Basis risk in mortality projections

In a recent paper Stephen Richards and I discuss the effect of model choice on mortality forecasts. Our approach is quite low key: we look at just three models, all members of the Lee-Carter family. Nevertheless, our findings are quite dramatic: even within this very small family the differences in the forecasts really matter financially. So model choice matters.

Other choices are important too. In our paper we were constantly up against the problem of what data to use for our forecast. Most of our illustrations use the Office of National Statistics (ONS) data set for England and Wales from 1961 to 2006 and ages 40 to 89. But there are (at least) two problems with this: first, the data set stops at age 89, and second, it is far from clear that the mortality of the ONS population is that of the select group of annuitants in which we are interested. Of course, that’s where the Continuous Mortality Investigation (CMI) should come in. The CMI does have data on assured lives and on pensioners. So why didn’t we use the CMI data? Unfortunately, the exposed to risk in the CMI data has fallen very sharply in recent years, and is, in any case, rather limited for post-retirement ages:

Figure 1. Exposure by age for CMI assured-lives data set at ten-year intervals

CMI exposure by age

So we decided to use the ONS data to illustrate our method.
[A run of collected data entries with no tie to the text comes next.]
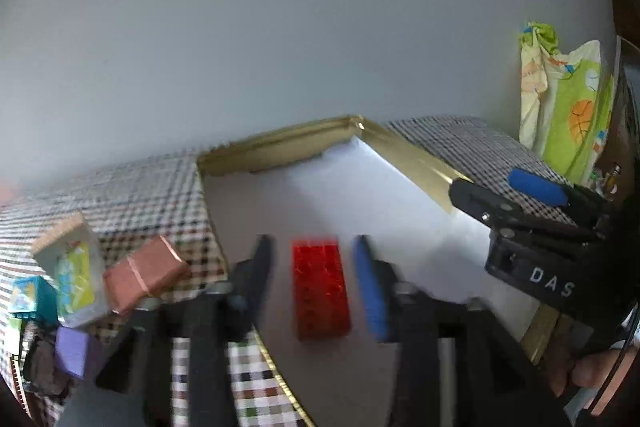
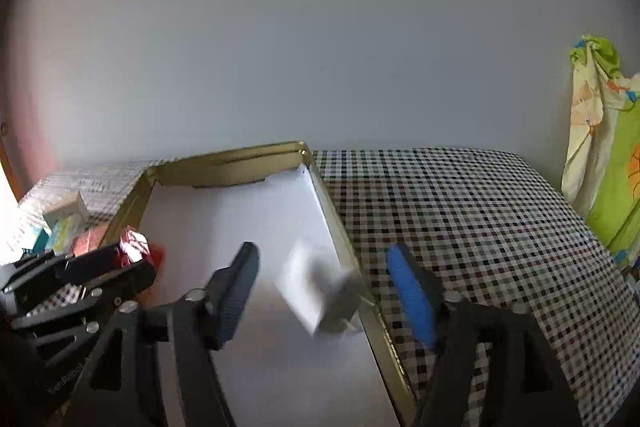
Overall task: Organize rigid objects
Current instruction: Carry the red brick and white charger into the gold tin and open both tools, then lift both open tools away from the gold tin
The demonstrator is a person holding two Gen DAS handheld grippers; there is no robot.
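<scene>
Left tongs (image 1: 316, 279) spread, with the red block (image 1: 320, 291) lying free between the two fingers, touched by neither pad. Block flat on the white floor of the gold-rimmed tray (image 1: 412, 157), near the tray's left edge, long axis running along the pointing line of the tongs, from near edge toward far edge. So: block straight ahead of the left tongs, already released by the look of it.

Right tongs (image 2: 324, 287) also spread, with a white box (image 2: 316, 291) between the fingers, blurred, tilted, close against the tray's right rim; cannot tell whether resting on the floor or leaning on the rim. No pad pressing on it.

Remaining boxes (image 1: 76, 275) heaped on the checked surface (image 1: 132, 195) just outside the tray's left edge: a pink one, a yellow-green one, a teal one, a purple one. Nearer to the left tongs, well apart from the right. Probably next fetch for the left side, backing away from the red block without knocking it.
</scene>
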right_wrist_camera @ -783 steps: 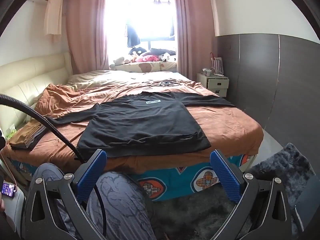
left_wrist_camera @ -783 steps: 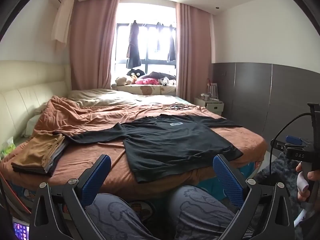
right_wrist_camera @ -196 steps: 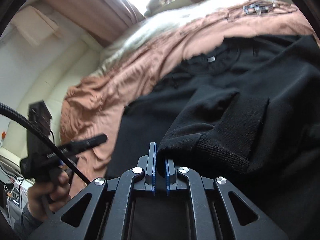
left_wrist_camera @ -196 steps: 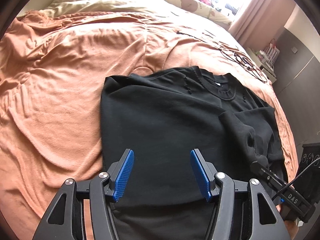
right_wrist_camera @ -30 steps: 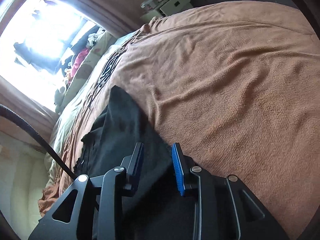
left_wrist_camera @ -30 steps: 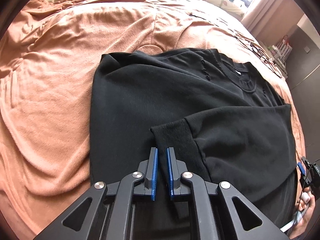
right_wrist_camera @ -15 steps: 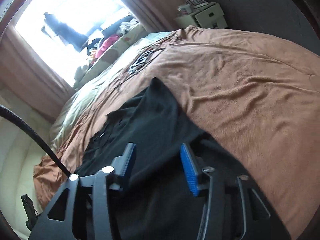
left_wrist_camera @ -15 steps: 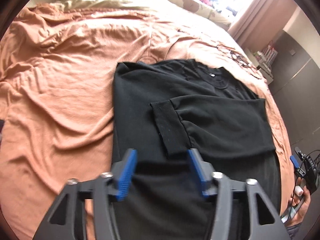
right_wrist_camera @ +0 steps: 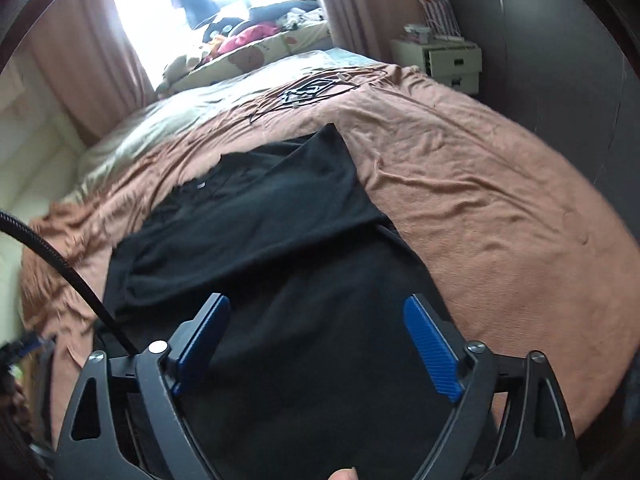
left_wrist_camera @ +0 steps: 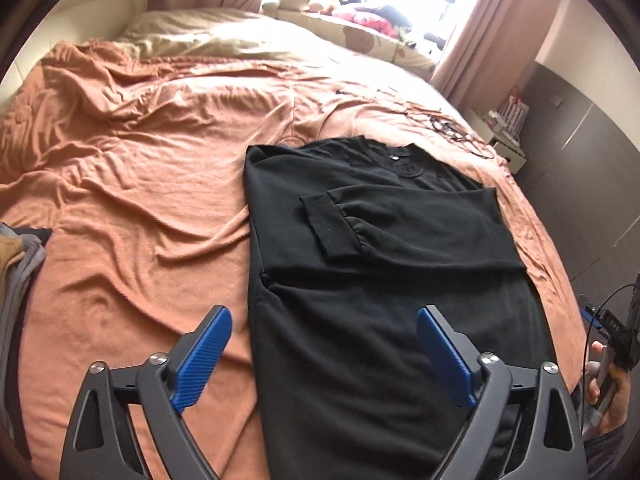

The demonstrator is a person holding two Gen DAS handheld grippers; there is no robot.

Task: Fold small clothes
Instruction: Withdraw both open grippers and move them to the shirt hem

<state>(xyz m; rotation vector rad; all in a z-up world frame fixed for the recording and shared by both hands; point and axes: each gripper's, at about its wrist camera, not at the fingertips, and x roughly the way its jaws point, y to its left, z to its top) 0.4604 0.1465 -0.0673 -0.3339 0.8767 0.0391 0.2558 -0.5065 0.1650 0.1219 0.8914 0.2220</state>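
The black top [left_wrist_camera: 380, 280] lies flat on the bed [left_wrist_camera: 140, 200], its sleeve folded across at 12 o'clock, so both grippers, left [left_wrist_camera: 324, 356] and right [right_wrist_camera: 316, 344], hang over it with fingers opening, empty, probably for the hem fold.

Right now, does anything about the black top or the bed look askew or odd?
Nothing serious. The black top lies flat on the orange blanket, one sleeve folded across its chest, its cuff slightly slanted. The blanket is rumpled on its far side, and a tangle of thin wire hangers lies beyond the collar.
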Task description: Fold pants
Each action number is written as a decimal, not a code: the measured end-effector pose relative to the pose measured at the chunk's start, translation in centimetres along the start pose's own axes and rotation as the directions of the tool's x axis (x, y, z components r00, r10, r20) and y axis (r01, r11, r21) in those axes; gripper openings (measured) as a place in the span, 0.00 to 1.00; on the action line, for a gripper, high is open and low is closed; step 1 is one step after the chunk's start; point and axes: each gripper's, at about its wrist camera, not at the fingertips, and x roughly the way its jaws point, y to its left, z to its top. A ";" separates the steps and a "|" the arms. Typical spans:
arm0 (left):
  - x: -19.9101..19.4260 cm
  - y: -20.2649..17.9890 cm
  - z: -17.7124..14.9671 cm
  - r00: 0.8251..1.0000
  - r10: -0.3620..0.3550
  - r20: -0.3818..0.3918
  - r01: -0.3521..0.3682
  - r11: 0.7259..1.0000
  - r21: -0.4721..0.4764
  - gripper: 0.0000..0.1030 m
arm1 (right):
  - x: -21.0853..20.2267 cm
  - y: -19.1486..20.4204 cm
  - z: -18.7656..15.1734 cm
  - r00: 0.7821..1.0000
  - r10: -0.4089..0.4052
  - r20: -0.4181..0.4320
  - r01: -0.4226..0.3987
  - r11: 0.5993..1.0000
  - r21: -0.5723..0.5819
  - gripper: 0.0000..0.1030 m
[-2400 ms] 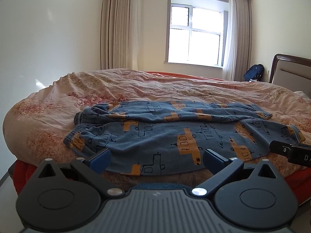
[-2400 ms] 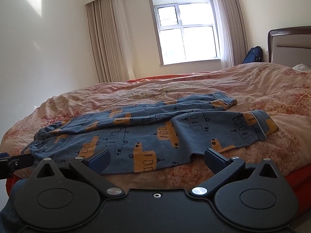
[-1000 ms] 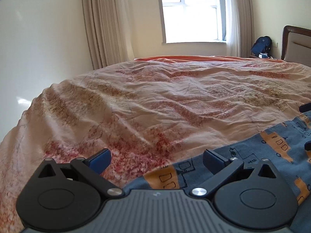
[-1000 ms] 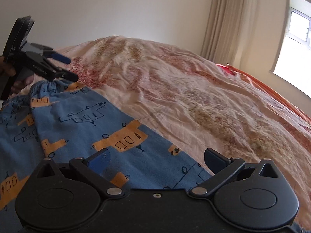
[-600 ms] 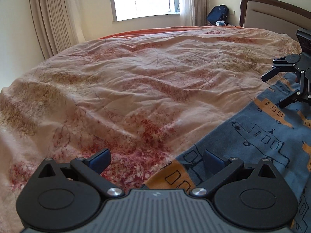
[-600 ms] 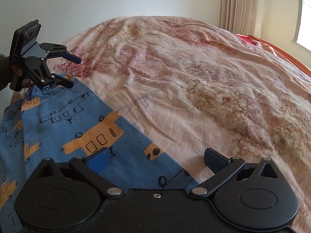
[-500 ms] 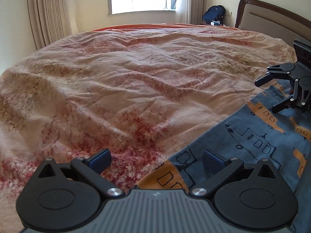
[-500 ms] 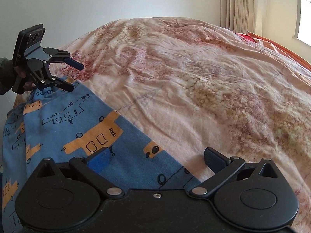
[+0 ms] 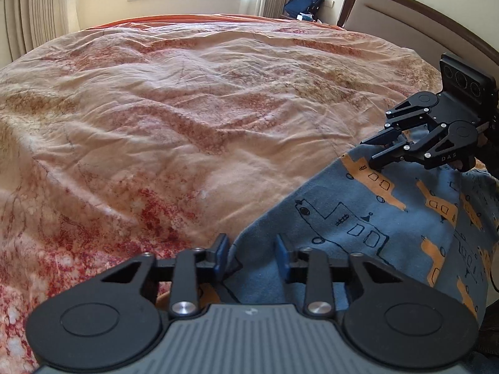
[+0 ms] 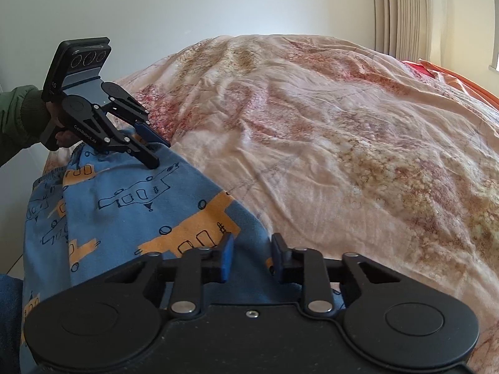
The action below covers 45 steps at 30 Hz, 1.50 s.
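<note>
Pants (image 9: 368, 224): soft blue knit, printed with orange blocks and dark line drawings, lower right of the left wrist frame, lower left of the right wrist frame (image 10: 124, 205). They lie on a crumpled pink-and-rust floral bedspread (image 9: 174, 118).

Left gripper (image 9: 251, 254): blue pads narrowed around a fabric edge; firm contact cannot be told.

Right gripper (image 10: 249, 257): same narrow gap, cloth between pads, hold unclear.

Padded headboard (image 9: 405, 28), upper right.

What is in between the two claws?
A stretch of the blue pants runs from the left claw to the right claw, over the pink bedspread. Both wrist views show it.
</note>
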 end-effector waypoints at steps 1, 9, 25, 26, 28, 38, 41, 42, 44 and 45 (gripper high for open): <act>-0.1 -0.4 -0.1 1.000 0.011 0.000 -0.011 1.000 0.016 0.13 | -0.1 0.5 -0.1 1.000 -0.020 0.000 0.020 1.000 -0.010 0.15; -1.4 -4.2 -1.1 0.972 0.206 0.111 -0.217 0.970 0.106 0.01 | -0.6 4.0 -0.6 0.980 -0.187 0.067 0.195 0.970 -0.144 0.03; 0.7 0.1 2.7 0.853 0.475 0.216 -0.473 0.879 -0.063 0.00 | 7.5 1.4 5.3 0.855 -0.470 0.221 0.515 0.819 -0.253 0.02; 1.1 0.4 2.5 0.857 0.472 0.206 -0.468 0.881 -0.069 0.00 | 8.0 1.1 5.2 0.858 -0.469 0.212 0.512 0.819 -0.258 0.02; 1.6 0.9 1.9 0.870 0.451 0.201 -0.444 0.892 -0.080 0.00 | 8.4 1.1 4.7 0.860 -0.466 0.206 0.508 0.821 -0.261 0.03; -1.4 3.9 0.8 0.945 0.288 0.154 -0.267 0.953 -0.144 0.52 | 7.3 1.0 4.3 0.861 -0.449 0.241 0.499 0.837 -0.223 0.31; -1.9 5.1 0.0 0.947 0.299 0.121 -0.280 0.948 -0.153 0.52 | 6.7 0.0 4.3 0.869 -0.427 0.249 0.473 0.864 -0.171 0.43; -2.0 5.4 -0.2 0.949 0.294 0.115 -0.273 0.947 -0.168 0.52 | 6.6 -0.3 4.3 0.875 -0.416 0.247 0.459 0.876 -0.150 0.43; -2.3 6.2 -0.6 0.957 0.266 0.119 -0.239 0.949 -0.206 0.45 | 6.5 -1.0 4.3 0.889 -0.393 0.233 0.427 0.897 -0.116 0.43; -2.4 6.4 -0.6 0.960 0.250 0.124 -0.219 0.951 -0.220 0.36 | 6.4 -1.2 4.3 0.896 -0.382 0.225 0.412 0.905 -0.104 0.40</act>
But surely we can do better than this. The actuary can’t simply ignore the basis risk incurred in using the ONS data. Let’s think about this problem in one dimension first. Suppose we have some mortality data by age taken from the ONS data for the latest year available, and let ms(x) be its mortality table. We want to insure a set of lives with unknown mortality table m(x). The data on our lives suggest that we can find m(x) with log m(x) = log ms(x) + ax + b. A simple exercise in graduation will furnish estimates of a and b. Whimsically, I like to think of the table m(x) being “piggy-backed” on the table ms(x).

We want to extend this idea in one dimension:

(a) to cope with a mortality table in age and time, and
(b) to enable forecasting to take place.

In other words we have some large data set (possibly ONS population data or CMI assured-lives data); we will refer to this large data set as the baseline data. The baseline data set consists of two matrices, one of deaths (claims) and one of exposures, each with rows indexed by age of death (claim) and columns by year of death. We also have some of our own data for which we want both a graduation and a forecast. We denote by log ms(x, t) the graduation of the baseline data and by log m(x, t) the graduation of the data of interest. What properties would we like log ms(x, t) and log m(x, t) to have?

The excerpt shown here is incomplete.